足を滑らせて。落ちていったのは、昏い底。

なんてことはないような。少し人目につきにくい、木の洞の奥。
ほんの少しでも声が出せるなら。簡単に人に気付いて貰えるような。そんな場所。

落ちた時に、足が折れてしまったみたいで。
何かに引っ掛かって、擦れて。血が出ていて。
段々と、昏いそこに血の匂いが広がって行って。

あるけそうにありませんでした。
洞をのぼっていくなんて、いたくて、痛くて。出来そうにありませんでした。
どれだけ手を伸ばしても。お日様の届くそこには、届きそうにありませんでした。

【人:74】哀傷の無声 チーフル 09/15 22:13
──どれくらい経ったかな。

森はもう暗くなっていて。

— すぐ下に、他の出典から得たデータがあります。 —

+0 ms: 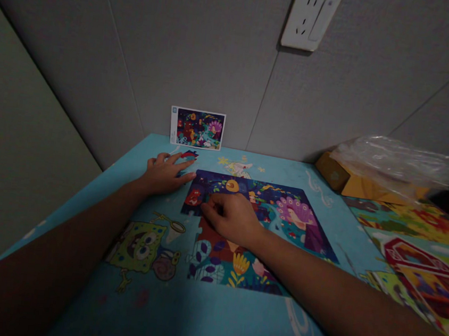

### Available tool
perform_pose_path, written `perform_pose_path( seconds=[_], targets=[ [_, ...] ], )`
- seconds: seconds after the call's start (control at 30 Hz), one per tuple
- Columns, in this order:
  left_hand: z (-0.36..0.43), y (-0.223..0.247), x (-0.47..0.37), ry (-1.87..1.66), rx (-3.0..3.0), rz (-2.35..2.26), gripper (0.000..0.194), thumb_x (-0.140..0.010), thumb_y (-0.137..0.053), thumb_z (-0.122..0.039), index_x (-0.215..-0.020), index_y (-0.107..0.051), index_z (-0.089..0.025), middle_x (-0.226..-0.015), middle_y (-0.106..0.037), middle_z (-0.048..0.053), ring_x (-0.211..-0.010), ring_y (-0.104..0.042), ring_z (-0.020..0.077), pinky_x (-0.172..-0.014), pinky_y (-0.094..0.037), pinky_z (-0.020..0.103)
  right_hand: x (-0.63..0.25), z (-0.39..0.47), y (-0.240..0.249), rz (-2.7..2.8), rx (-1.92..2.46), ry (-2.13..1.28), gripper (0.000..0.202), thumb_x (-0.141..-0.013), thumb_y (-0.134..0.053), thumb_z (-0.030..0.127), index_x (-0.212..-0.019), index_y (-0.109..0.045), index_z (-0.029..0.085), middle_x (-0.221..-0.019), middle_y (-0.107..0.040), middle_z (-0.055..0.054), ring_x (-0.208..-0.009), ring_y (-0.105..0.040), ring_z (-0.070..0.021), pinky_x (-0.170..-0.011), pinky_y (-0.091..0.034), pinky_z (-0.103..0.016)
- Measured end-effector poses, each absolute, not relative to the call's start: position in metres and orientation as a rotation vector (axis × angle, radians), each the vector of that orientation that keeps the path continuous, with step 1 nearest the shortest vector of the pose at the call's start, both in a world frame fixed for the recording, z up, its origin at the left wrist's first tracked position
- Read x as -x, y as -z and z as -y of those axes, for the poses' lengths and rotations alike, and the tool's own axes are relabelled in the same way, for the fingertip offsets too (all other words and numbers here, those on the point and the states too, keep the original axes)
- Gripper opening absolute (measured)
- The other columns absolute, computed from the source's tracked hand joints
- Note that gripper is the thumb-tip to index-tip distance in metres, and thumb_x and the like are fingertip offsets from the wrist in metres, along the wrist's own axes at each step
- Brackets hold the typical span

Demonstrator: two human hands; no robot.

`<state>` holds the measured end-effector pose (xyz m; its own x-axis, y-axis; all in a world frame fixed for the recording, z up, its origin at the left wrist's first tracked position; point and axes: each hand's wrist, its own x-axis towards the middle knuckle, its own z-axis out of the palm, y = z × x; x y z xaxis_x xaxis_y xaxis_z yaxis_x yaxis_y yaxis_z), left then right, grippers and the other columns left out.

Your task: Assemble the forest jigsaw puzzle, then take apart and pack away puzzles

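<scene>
A jigsaw puzzle [291,218] with a dark forest scene lies on the blue table, mostly joined, with a gap along its left edge. My right hand [231,217] rests over its left part, fingers curled and pinched together near the red creature at the edge. Whatever is between those fingertips is hidden. My left hand [167,175] lies on the table left of the puzzle's upper corner, fingers spread. At its fingertips is a loose red and blue puzzle piece [189,154], partly covered by the fingers.
A picture card [199,129] of the same scene leans against the wall. At right are a yellow box [383,189] under clear plastic wrapping [402,160] and another colourful picture [423,258]. A wall socket [312,17] is above. The blue tabletop [224,323] has cartoon prints.
</scene>
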<state>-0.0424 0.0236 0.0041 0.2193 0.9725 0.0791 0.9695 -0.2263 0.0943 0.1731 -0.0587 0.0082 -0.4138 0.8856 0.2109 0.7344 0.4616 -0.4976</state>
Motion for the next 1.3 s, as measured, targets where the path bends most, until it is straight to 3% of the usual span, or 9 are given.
perform_pose_path(
  seconds=[0.17, 0.3, 0.4, 0.53, 0.6, 0.8, 1.07, 1.2, 1.3],
  targets=[
    [-0.026, -0.008, 0.045, -0.368, -2.34, -1.949, 0.058, -0.083, -0.042, -0.067, -0.126, -0.065, -0.034, -0.144, -0.051, 0.006, -0.13, -0.039, 0.0388, -0.104, -0.032, 0.057, -0.173, 0.058, -0.009, 2.276, 1.359, -0.484, 0.029, -0.087, -0.053, 0.035, -0.063, -0.056, 0.019, -0.053, -0.049, 0.004, -0.05, -0.039, -0.0089, -0.053, -0.018, -0.026],
    [-0.03, -0.01, 0.047, -0.518, -2.341, -1.885, 0.048, -0.084, -0.047, -0.058, -0.102, -0.077, -0.025, -0.116, -0.069, 0.007, -0.114, -0.055, 0.0304, -0.103, -0.038, 0.044, -0.174, 0.058, -0.009, 2.274, 1.353, -0.479, 0.029, -0.087, -0.053, 0.035, -0.063, -0.056, 0.019, -0.054, -0.05, 0.004, -0.051, -0.039, -0.0088, -0.053, -0.017, -0.027],
    [-0.028, -0.008, 0.045, -0.53, -2.401, -1.88, 0.049, -0.085, -0.048, -0.056, -0.11, -0.074, -0.024, -0.124, -0.066, 0.009, -0.119, -0.051, 0.0332, -0.106, -0.034, 0.05, -0.174, 0.058, -0.009, 2.273, 1.348, -0.471, 0.029, -0.087, -0.053, 0.034, -0.063, -0.056, 0.019, -0.054, -0.05, 0.004, -0.051, -0.039, -0.0088, -0.053, -0.017, -0.027],
    [-0.021, -0.004, 0.04, -0.35, -2.445, -1.873, 0.058, -0.086, -0.041, -0.063, -0.139, -0.05, -0.04, -0.153, -0.04, 0.002, -0.132, -0.033, 0.0438, -0.101, -0.029, 0.065, -0.174, 0.059, -0.009, 2.274, 1.338, -0.467, 0.029, -0.087, -0.052, 0.035, -0.063, -0.056, 0.019, -0.054, -0.05, 0.004, -0.051, -0.04, -0.0088, -0.053, -0.018, -0.027],
    [-0.019, -0.003, 0.038, -0.301, -2.451, -1.86, 0.056, -0.088, -0.038, -0.064, -0.138, -0.05, -0.042, -0.153, -0.04, 0.001, -0.131, -0.033, 0.0441, -0.1, -0.029, 0.065, -0.174, 0.059, -0.009, 2.274, 1.342, -0.476, 0.029, -0.087, -0.053, 0.034, -0.063, -0.057, 0.019, -0.054, -0.051, 0.004, -0.051, -0.04, -0.0088, -0.053, -0.018, -0.027],
    [-0.024, -0.004, 0.041, -0.402, -2.381, -1.984, 0.057, -0.083, -0.046, -0.063, -0.126, -0.064, -0.03, -0.137, -0.054, 0.013, -0.127, -0.04, 0.0413, -0.099, -0.034, 0.059, -0.173, 0.058, -0.009, 2.275, 1.342, -0.486, 0.03, -0.087, -0.053, 0.034, -0.062, -0.056, 0.019, -0.054, -0.049, 0.004, -0.051, -0.039, -0.0088, -0.053, -0.018, -0.027],
    [-0.034, -0.008, 0.049, -0.502, -2.248, -2.012, 0.042, -0.081, -0.049, -0.054, -0.089, -0.08, -0.027, -0.112, -0.071, 0.006, -0.119, -0.053, 0.0319, -0.104, -0.038, 0.046, -0.174, 0.058, -0.009, 2.272, 1.326, -0.488, 0.029, -0.087, -0.053, 0.033, -0.062, -0.056, 0.018, -0.054, -0.049, 0.004, -0.051, -0.04, -0.0085, -0.053, -0.019, -0.027],
    [-0.037, -0.013, 0.051, -0.584, -2.186, -1.921, 0.037, -0.079, -0.054, -0.049, -0.061, -0.074, -0.025, -0.094, -0.075, 0.005, -0.111, -0.06, 0.029, -0.099, -0.044, 0.043, -0.174, 0.059, -0.009, 2.274, 1.323, -0.485, 0.029, -0.087, -0.053, 0.033, -0.062, -0.056, 0.018, -0.054, -0.05, 0.004, -0.052, -0.041, -0.0087, -0.053, -0.019, -0.027],
    [-0.038, -0.013, 0.054, -0.639, -2.155, -1.853, 0.033, -0.076, -0.059, -0.047, -0.056, -0.072, -0.025, -0.086, -0.075, 0.006, -0.104, -0.063, 0.0287, -0.095, -0.047, 0.043, -0.174, 0.059, -0.009, 2.281, 1.335, -0.484, 0.029, -0.087, -0.053, 0.034, -0.062, -0.056, 0.019, -0.055, -0.05, 0.004, -0.052, -0.041, -0.0091, -0.054, -0.019, -0.027]
  ],
)
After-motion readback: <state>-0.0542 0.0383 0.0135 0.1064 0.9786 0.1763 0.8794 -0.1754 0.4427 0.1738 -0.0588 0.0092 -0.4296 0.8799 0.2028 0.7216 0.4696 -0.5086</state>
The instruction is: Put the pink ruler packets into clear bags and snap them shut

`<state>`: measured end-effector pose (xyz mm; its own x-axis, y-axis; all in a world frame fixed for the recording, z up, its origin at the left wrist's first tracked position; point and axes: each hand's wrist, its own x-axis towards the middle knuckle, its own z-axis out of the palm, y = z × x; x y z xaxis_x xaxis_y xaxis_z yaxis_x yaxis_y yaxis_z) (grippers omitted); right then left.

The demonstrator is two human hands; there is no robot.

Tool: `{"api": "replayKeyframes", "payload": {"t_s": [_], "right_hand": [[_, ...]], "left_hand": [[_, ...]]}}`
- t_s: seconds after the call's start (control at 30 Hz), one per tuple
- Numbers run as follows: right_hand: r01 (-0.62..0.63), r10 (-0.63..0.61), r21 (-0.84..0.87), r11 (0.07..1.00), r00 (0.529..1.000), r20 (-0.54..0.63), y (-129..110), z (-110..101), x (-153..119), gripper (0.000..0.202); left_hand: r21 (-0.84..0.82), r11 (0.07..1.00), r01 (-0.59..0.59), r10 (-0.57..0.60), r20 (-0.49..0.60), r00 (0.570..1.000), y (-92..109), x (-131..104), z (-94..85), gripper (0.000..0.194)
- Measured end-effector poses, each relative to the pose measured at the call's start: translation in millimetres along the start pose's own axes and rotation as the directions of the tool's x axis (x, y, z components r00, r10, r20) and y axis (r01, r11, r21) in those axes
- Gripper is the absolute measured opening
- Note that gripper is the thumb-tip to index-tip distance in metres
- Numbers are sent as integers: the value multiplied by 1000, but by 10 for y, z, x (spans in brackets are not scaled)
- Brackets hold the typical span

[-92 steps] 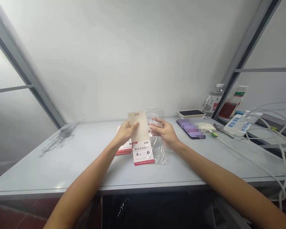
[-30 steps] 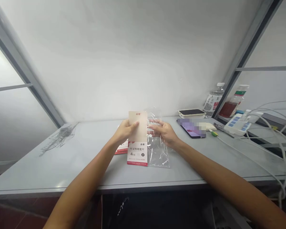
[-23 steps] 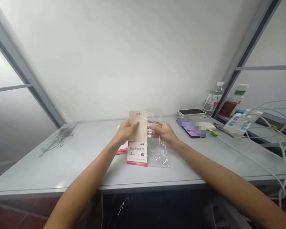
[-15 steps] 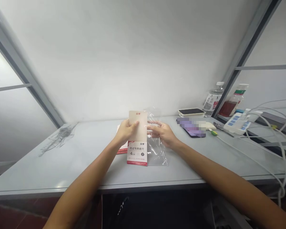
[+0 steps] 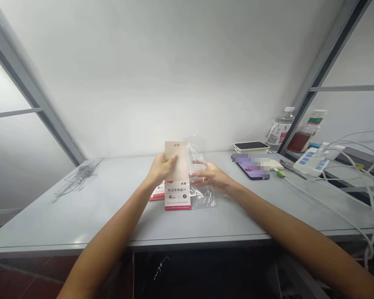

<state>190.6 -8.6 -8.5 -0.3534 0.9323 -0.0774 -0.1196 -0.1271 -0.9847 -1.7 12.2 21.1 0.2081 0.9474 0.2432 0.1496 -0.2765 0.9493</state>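
Observation:
My left hand (image 5: 161, 168) grips a tall beige and white card (image 5: 177, 195) with a red bottom edge, its thumb on the card's front. A clear plastic sleeve (image 5: 204, 197) extends from the card's right side. My right hand (image 5: 212, 176) is at the sleeve with its fingers spread; the film overlaps the fingertips, and whether they are inside or behind it I cannot tell. More red and white cards (image 5: 157, 193) lie on the desk behind the held card, partly hidden by it and my left hand.
On the desk (image 5: 112, 224), a cream-edged phone (image 5: 251, 146), a purple phone (image 5: 249, 167) and a white power strip (image 5: 311, 161) with cables lie to the right. A water bottle (image 5: 279, 131) and a bottle of red liquid (image 5: 305, 133) stand near the wall.
The card and sleeve have shifted slightly left and up with my left hand. My right hand's fingers have spread and sit slightly lower against the sleeve.

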Motion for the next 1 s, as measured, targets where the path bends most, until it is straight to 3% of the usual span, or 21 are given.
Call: {"api": "replayKeyframes", "payload": {"t_s": [0.2,0.53,0.7,0.87,1.0], "right_hand": [[0,4,-39,999,996,89,71,-5,29,78],[-32,43,-81,996,988,150,9,-31,5,70],[-21,31,-76,997,991,132,27,3,24,69],[7,-3,-84,996,999,51,63,63,23,62],[58,-61,-89,994,998,-34,97,133,2,55]], "left_hand": [[96,995,-37,41,-43,998,-3,15,-10,37],[163,984,-69,79,-54,995,10,-2,6,33],[197,978,-68,88,-93,992,-11,3,14,32],[223,964,-144,180,-151,972,-40,-16,50,29],[109,984,-138,157,-193,968,-37,-44,81,35]]}}
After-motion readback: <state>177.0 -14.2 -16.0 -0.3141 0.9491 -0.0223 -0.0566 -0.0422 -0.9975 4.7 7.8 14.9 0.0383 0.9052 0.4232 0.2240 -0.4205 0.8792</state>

ぼくは静かに息をするだけ。
獣さん達の唸り声が聴こえます。
お昼間とはちがう。弱い動物を食べてしまう、恐いこえ。
木の匂いが、ぼくをゆっくり地面に埋めこんでいってしまうみたいで。
足が痛くって。身体の全部も痛くって。こえを出して、いたいって言う事も出来なくって。
見上げた先の星は綺麗なのに。僕の身体は泥だらけ。月の明かりも。星の明かりも届いてくれない。


なによりもつらかったのは。
時折、村の誰かの声が近づいて来ては、離れて行くんです。
そこにいるのに。ここにいるのに。気づいてはもらえませんでした。
だって。ぼくにはこえが無いから。
なにも、つたえることができないから。
どれだけいたくても。こわくても。かなしくても。こころぼそくても。

痛いって泣けません。恐いって叫べません。
たすけてって、声は出ません。

【人:75】哀傷の無声 チーフル 09/15 22:14
たすけて

たすけて

たすけて

【人:76】哀傷の無声 チーフル 09/15 22:15
たすけてが、いいたかったんです。

このまま。誰にも見つけてもらえないまま。
誰にもたすけてをいえないまま。

一人っきりで。しんでいくんだ。

ぼくのこころは。そうおもいながら、しずんでいきました。